[Try it] A verbatim copy of all the data is required, minus any images.

Collected data:
####################

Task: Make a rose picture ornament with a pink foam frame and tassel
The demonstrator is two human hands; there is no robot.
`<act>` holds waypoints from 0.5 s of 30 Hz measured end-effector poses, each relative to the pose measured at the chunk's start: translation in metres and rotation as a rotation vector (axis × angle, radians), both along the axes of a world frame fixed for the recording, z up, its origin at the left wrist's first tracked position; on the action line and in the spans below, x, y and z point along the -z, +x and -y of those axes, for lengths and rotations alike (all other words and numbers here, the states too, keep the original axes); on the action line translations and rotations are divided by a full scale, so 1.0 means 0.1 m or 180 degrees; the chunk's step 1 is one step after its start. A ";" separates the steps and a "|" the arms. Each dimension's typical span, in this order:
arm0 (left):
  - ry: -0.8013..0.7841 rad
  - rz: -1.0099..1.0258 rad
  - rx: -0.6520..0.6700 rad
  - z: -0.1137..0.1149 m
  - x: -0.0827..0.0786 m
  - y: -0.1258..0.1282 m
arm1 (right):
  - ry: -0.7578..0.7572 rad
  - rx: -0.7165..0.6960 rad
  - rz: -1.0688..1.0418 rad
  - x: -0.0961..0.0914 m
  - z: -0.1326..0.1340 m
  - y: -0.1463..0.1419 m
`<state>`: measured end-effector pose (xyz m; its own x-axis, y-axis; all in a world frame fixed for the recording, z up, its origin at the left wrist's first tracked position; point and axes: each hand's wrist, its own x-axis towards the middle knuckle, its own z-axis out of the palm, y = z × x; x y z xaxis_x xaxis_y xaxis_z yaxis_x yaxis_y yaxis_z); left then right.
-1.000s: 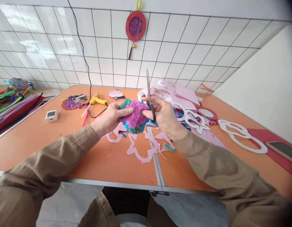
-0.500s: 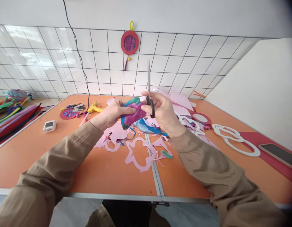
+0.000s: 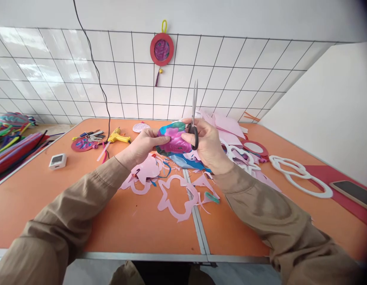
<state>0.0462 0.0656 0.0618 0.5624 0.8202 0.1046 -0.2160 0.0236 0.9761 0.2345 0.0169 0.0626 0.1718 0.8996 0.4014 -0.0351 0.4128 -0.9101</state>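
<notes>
Between my two hands, above the middle of the table, is a flower-patterned piece (image 3: 175, 140) in magenta, teal and blue, which looks like printed fabric. My left hand (image 3: 144, 144) pinches its left side, thumb on top. At its right edge, the thumb and fingers of my right hand (image 3: 203, 136) grip the piece too. Scissors (image 3: 194, 103) with black handles hang on my right hand, blades pointing up and nearly together. Pink cut-out scraps (image 3: 177, 198) and blue scraps (image 3: 183, 161) lie on the table below.
A yellow glue gun (image 3: 119, 136) and a small white device (image 3: 58, 161) are on the left of the orange table (image 3: 127, 229). White rings (image 3: 308, 186), a red ring (image 3: 265, 150) and a phone (image 3: 354, 192) lie on the right. A round red ornament (image 3: 161, 49) hangs on the tiled wall.
The flower-patterned piece has been turned and spread flatter, so more of its print faces me. The scissors have shifted slightly right with my right hand. The camera view has moved a little.
</notes>
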 end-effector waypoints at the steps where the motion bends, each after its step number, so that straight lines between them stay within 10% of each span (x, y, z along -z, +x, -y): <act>1: 0.0025 -0.0031 -0.0004 0.00 0.00 0.00 | 0.0005 -0.0050 0.0024 0.00 0.00 0.00; 15: 0.0376 -0.0580 0.0123 -0.03 -0.09 -0.10 | -0.0081 -0.0174 0.0031 0.01 0.02 0.02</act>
<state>0.0358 0.0684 0.0707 0.6116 0.7858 0.0923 -0.0369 -0.0883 0.9954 0.2366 0.0149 0.0611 0.1183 0.9175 0.3797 -0.0482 0.3873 -0.9207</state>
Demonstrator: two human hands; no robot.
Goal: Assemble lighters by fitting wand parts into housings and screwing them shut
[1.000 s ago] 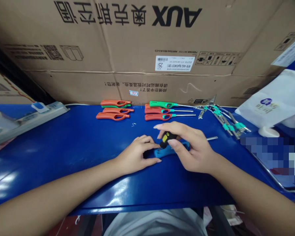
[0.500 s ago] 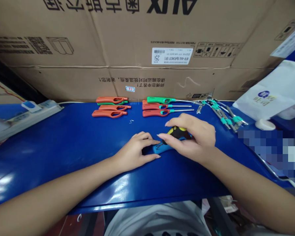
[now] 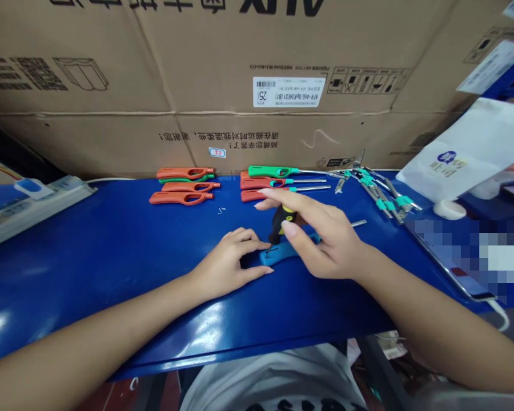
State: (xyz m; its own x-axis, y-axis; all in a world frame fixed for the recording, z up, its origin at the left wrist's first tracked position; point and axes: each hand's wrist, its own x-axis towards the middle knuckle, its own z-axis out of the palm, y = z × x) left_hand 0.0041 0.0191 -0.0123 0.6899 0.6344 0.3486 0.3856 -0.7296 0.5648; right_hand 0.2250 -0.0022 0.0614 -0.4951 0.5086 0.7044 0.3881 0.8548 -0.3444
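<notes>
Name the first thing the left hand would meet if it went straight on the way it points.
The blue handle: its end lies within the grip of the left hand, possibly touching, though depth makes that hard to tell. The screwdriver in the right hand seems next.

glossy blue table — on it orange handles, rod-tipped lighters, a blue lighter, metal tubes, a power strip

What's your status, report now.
Left hand holding blue lighter at its end. Right hand gripping screwdriver, tip at lighter. Right hand hides lighter's middle.
</notes>
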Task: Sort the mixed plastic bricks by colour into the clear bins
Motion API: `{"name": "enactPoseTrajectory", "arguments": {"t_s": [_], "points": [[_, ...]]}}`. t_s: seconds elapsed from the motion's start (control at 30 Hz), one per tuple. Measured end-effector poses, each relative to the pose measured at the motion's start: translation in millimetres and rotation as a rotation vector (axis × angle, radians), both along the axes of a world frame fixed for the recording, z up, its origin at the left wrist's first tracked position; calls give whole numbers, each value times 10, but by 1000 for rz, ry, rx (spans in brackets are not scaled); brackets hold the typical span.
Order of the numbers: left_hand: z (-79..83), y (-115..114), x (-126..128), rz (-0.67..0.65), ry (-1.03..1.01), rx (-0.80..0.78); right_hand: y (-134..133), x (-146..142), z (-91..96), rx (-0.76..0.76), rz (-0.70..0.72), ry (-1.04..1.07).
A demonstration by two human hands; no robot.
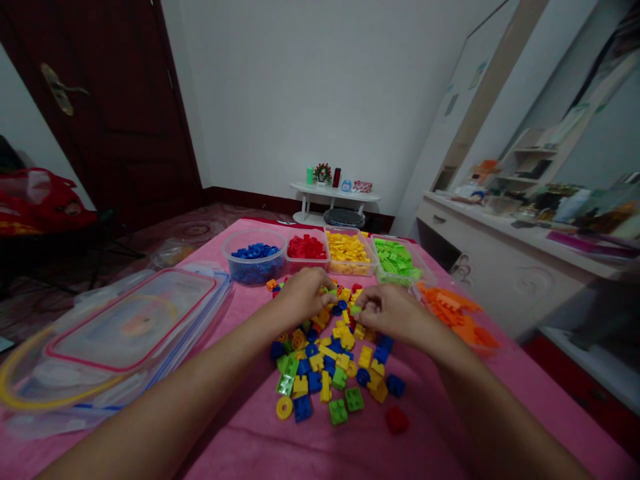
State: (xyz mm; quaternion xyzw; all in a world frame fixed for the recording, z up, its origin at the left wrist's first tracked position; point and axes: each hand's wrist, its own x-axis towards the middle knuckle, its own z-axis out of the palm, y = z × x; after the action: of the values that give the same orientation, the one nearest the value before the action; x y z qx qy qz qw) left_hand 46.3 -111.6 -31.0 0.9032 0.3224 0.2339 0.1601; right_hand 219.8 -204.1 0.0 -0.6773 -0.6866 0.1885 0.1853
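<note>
A heap of mixed plastic blocks (pixel 330 363) in blue, yellow, green and red lies on the pink cloth (pixel 320 447). My left hand (pixel 303 297) rests curled over the far left of the heap, fingers closed on something small that I cannot make out. My right hand (pixel 387 310) is beside it on the right, pinching a small green block (pixel 355 309) between thumb and fingers. The two hands almost touch above the heap.
Behind the heap stand tubs of sorted blocks: blue (pixel 255 261), red (pixel 306 250), yellow (pixel 349 253), green (pixel 397 260), and an orange pile (pixel 457 317) at right. Stacked clear lids (pixel 125 327) lie at left. A white dresser (pixel 510 267) borders the right side.
</note>
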Motion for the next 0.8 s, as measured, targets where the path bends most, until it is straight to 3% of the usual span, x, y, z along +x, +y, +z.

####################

[Response to the exercise]
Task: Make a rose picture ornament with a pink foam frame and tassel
The demonstrator is two human hands; there is no robot.
`<act>` holds waypoints from 0.5 s of 30 Hz measured end-effector poses, each relative to the pose measured at the chunk's start: translation in metres and rotation as a rotation vector (axis × angle, radians), both along the axes of a world frame fixed for the recording, z up, its origin at the left wrist's first tracked position; on the action line and in the spans below, x, y and z point along the -z, +x and -y of those axes, for lengths and rotations alike (all other words and numbers here, the states too, keep the original axes); on the action line translations and rotations are divided by a full scale, so 1.0 means 0.1 m or 180 degrees; the chunk's step 1 is one step after its start. A ";" separates the steps and a "|" the arms. Each dimension's typical span, in this order:
arm0 (left):
  - ry: -0.8013..0.7841 rad
  - rz: -1.0099..1.0258 rad
  - rx: -0.6520..0.6700 rad
  - z: -0.1137..0.1149 m
  - x: -0.0827..0.0786 m
  - y: -0.1258..0.1282 m
arm1 (right):
  - ry: -0.7578..0.7572 rad
  - rx: -0.7165..0.6960 rad
  - rz: -1.0688..1.0418 rad
  - x: -0.0961..0.0914 m
  - z: -0.1326..0.1340 m
  - y: -0.1463..0.1419 m
`<state>`: measured end-effector pose (xyz m; its own x-axis, y-axis; all in a world frame fixed for the recording, z up, its origin at the left wrist's first tracked position; point and axes: each hand's wrist, its own x-axis towards the middle knuckle, its own z-axis out of the palm, y = z × x; x y z xaxis_x xaxis_y xaxis_z yaxis_x yaxis_y yaxis_z); left then right.
-1.000s: 
-0.500s: 
+0.000s: 
<state>0.0462 0.0656 0.0618 0.5624 0.8202 0.1046 -0.2160 0.0236 0.9761 0.2345 0.0169 0.0626 0.1718 0.8996 0.4014 -0.0351 0.4128 -0.9101</state>
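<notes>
Between my two hands, above the middle of the table, is a flower-patterned piece (image 3: 175, 140) in magenta, teal and blue, which looks like printed fabric. My left hand (image 3: 144, 144) pinches its left side, thumb on top. At its right edge, the thumb and fingers of my right hand (image 3: 203, 136) grip the piece too. Scissors (image 3: 194, 103) with black handles hang on my right hand, blades pointing up and nearly together. Pink cut-out scraps (image 3: 177, 198) and blue scraps (image 3: 183, 161) lie on the table below.
A yellow glue gun (image 3: 119, 136) and a small white device (image 3: 58, 161) are on the left of the orange table (image 3: 127, 229). White rings (image 3: 308, 186), a red ring (image 3: 265, 150) and a phone (image 3: 354, 192) lie on the right. A round red ornament (image 3: 161, 49) hangs on the tiled wall.
The flower-patterned piece has been turned and spread flatter, so more of its print faces me. The scissors have shifted slightly right with my right hand. The camera view has moved a little.
</notes>
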 end-effector waypoints at the steps where the motion bends, each after its step number, so that straight lines between them stay within 10% of each span (x, y, z along -z, +x, -y): <act>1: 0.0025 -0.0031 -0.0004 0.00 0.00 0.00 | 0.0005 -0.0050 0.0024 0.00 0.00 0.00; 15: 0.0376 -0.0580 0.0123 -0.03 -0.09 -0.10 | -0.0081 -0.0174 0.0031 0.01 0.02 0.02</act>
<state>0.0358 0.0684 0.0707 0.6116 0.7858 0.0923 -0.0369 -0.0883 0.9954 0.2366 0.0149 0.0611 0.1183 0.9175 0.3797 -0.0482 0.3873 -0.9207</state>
Demonstrator: two human hands; no robot.
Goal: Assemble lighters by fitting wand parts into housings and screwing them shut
[1.000 s ago] 
[0.500 s ago] 
[now] 
State: (xyz m; its own x-axis, y-axis; all in a world frame fixed for the recording, z up, its origin at the left wrist's first tracked position; point and axes: each hand's wrist, its own x-axis towards the middle knuckle, its own z-axis out of the palm, y = z × x) left_hand 0.0041 0.0191 -0.0123 0.6899 0.6344 0.3486 0.3856 -0.7296 0.5648; right_hand 0.2250 -0.0022 0.0614 -0.4951 0.5086 0.7044 0.3881 0.8548 -0.3444
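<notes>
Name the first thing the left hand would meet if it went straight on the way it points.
The blue handle: its end lies within the grip of the left hand, possibly touching, though depth makes that hard to tell. The screwdriver in the right hand seems next.

glossy blue table — on it orange handles, rod-tipped lighters, a blue lighter, metal tubes, a power strip

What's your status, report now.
Left hand holding blue lighter at its end. Right hand gripping screwdriver, tip at lighter. Right hand hides lighter's middle.
</notes>
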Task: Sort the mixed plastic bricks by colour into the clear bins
Motion API: `{"name": "enactPoseTrajectory", "arguments": {"t_s": [_], "points": [[_, ...]]}}`. t_s: seconds elapsed from the motion's start (control at 30 Hz), one per tuple. Measured end-effector poses, each relative to the pose measured at the motion's start: translation in millimetres and rotation as a rotation vector (axis × angle, radians), both along the axes of a world frame fixed for the recording, z up, its origin at the left wrist's first tracked position; calls give whole numbers, each value times 10, but by 1000 for rz, ry, rx (spans in brackets are not scaled); brackets hold the typical span.
Order of the numbers: left_hand: z (-79..83), y (-115..114), x (-126..128), rz (-0.67..0.65), ry (-1.03..1.01), rx (-0.80..0.78); right_hand: y (-134..133), x (-146..142), z (-91..96), rx (-0.76..0.76), rz (-0.70..0.72), ry (-1.04..1.07).
A demonstration by two human hands; no robot.
State: (xyz mm; quaternion xyzw; all in a world frame fixed for the recording, z up, its origin at the left wrist's first tracked position; point and axes: each hand's wrist, its own x-axis towards the middle knuckle, its own z-axis out of the palm, y = z × x; after the action: of the values that give the same orientation, the one nearest the value before the action; x y z qx qy qz qw) left_hand 46.3 -111.6 -31.0 0.9032 0.3224 0.2339 0.1601; right_hand 219.8 -204.1 0.0 -0.6773 -0.6866 0.1885 0.1853
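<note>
A heap of mixed plastic blocks (pixel 330 363) in blue, yellow, green and red lies on the pink cloth (pixel 320 447). My left hand (pixel 303 297) rests curled over the far left of the heap, fingers closed on something small that I cannot make out. My right hand (pixel 387 310) is beside it on the right, pinching a small green block (pixel 355 309) between thumb and fingers. The two hands almost touch above the heap.
Behind the heap stand tubs of sorted blocks: blue (pixel 255 261), red (pixel 306 250), yellow (pixel 349 253), green (pixel 397 260), and an orange pile (pixel 457 317) at right. Stacked clear lids (pixel 125 327) lie at left. A white dresser (pixel 510 267) borders the right side.
</note>
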Motion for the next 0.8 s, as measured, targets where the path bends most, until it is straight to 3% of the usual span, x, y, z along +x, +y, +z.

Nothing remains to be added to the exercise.